10.Privatiza Terras da União: a implantação de viveiros de camarão normalmente é realizada em áreas que eram utilizadas para a pesca, mariscagem e uso de produtos da flora do mangue (cascas, tanino) por parte das comunidades tradicionais. No lugar destas atividades, a carcinicultura se introduz, tendo como marca principal a colocação de cercas em torno dos viveiros, impedindo o acesso de pescadores/as, agricultores/as, índios/as e marisqueiras às áreas ainda disponíveis para o extrativismo.
11.Contamina a água: o lançamento de águas, provenientes dos cultivos, no solo, nas gamboas e nos estuários é responsável pela contaminação do lençol freático e alteração da qualidade da água, ocasionando a mortandade de peixes e caranguejos. No Ceará, 77% dos empreendimentos não utilizam bacia de sedimentação (tratamento de água) e 86,1% não reciclam água. Além disso, muitos viveiros são construídos sobre aqüíferos, causando a salinização das águas, inutilizando- as para o consumo humano e destruindo as possibilidades da pequena agricultura ser desenvolvida pelas comunidades.
12.Privatiza e gera conflitos pelo uso das águas: segundo a FAO, para cultivar 1 Kg de camarão em cativeiro são necessários pelo menos 50 mil litros de água. Estima-se que as fazendas situadas no rio Jaguaribe consomem, anualmente, 58.874m/ha de água doce, vale dizer que essa demanda hídrica representa mais do que o consumo das principais culturas irrigadas do Baixo Jaguaribe (arroz e banana). No entanto, o valor cobrado aos carcinicultores pelo uso da água é de apenas 2% do valor real. Mesmo pagando tão pouco pela água, os empresários deste setor somam, atualmente, uma dívida de aproximadamente R$735.950,00 com a COGERH, alcançando um índice de 98% de inadimplência junto a este órgão.
13.Utiliza inadequadamente os recursos públicos: recursos que deveriam ser investidos na melhoria da qualidade de vida das populações são destinados ao desenvolvimento de uma atividade altamente predatória e socioambientalmente insustentável .Instituições financeiras como o Banco do Nordeste, Banco do Brasil e BNDES já disponibilizaram milhões de reais para os empreendimentos de carcinicultura. Em 2005, o Banco do Nordeste investiu R$ 59,4 milhões nesta atividade.
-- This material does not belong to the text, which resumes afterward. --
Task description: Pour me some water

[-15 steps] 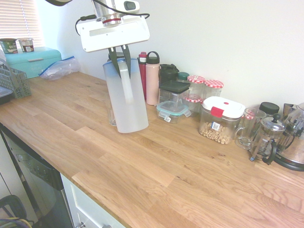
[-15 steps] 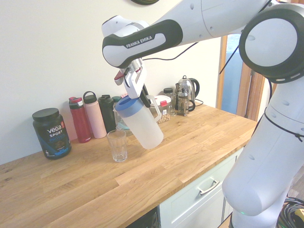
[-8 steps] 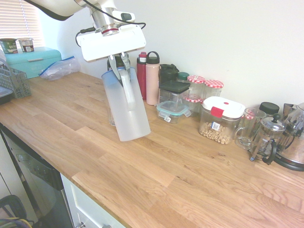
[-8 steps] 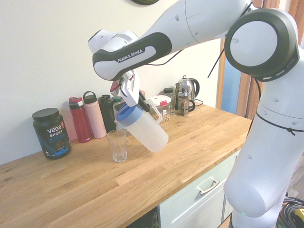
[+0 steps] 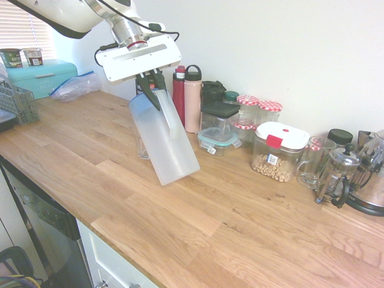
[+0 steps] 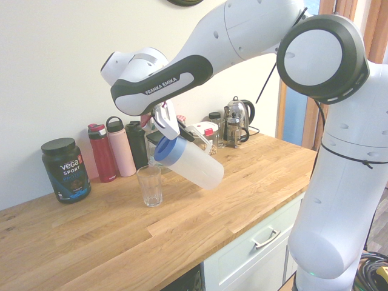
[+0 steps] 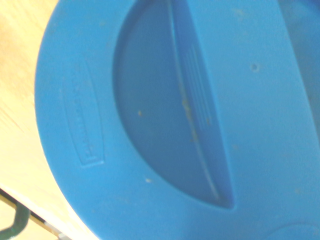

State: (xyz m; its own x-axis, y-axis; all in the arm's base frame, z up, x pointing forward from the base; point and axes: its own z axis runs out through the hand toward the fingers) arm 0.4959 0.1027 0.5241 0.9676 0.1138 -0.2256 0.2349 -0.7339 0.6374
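Plain white wall [image 5: 312, 54], long wooden worktop [image 5: 240, 222] of oak staves, white cupboards [image 6: 254, 254] with a metal handle [image 6: 265, 239] beneath, slatted blind [image 5: 24, 24] glowing with daylight at the far end, wooden door frame [image 6: 285, 91] beside the counter's other end

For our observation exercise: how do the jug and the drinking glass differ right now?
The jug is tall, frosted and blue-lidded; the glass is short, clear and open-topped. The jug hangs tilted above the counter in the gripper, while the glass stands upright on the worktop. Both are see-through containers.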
Além do financiamento, os carcinicultores ainda recebem subsídios de água e desconto de 73% na tarifa de energia elétrica de 21h30 às 06h do dia seguinte.
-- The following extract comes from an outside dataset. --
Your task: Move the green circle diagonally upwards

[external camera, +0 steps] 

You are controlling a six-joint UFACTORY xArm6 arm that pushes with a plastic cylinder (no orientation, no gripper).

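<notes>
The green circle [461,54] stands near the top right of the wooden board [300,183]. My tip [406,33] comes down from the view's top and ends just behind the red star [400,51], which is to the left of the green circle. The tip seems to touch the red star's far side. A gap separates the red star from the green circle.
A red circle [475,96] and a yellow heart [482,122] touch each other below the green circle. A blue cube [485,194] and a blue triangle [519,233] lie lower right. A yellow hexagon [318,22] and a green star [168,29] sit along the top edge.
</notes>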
Atualmente, a carcinicultura vive uma grave crise econômica agravada por problemas ecológicos como o surgimento de doenças virais nos camarões cultivados, a exemplo da mionecrose muscular (Myonecrosis Infectious Vírus – IMNV). Esta crise reflete um ciclo produtivo de desenvolvimento caracterizado pela insustentabilidade, o que fez com que a atividade, antes apresentada como uma das mais lucrativas da economia brasileira, entrasse em colapso, num processo de decadência e falência, expresso, dentre outros fatores, no abandono dos viveiros: no Ceará, 70% das fazendas de camarão foram abandonadas. Mesmo diante dos fatos, o discurso hegemônico dos governos e poderes econômicos continua alardeando esta atividade como “motor de desenvolvimento".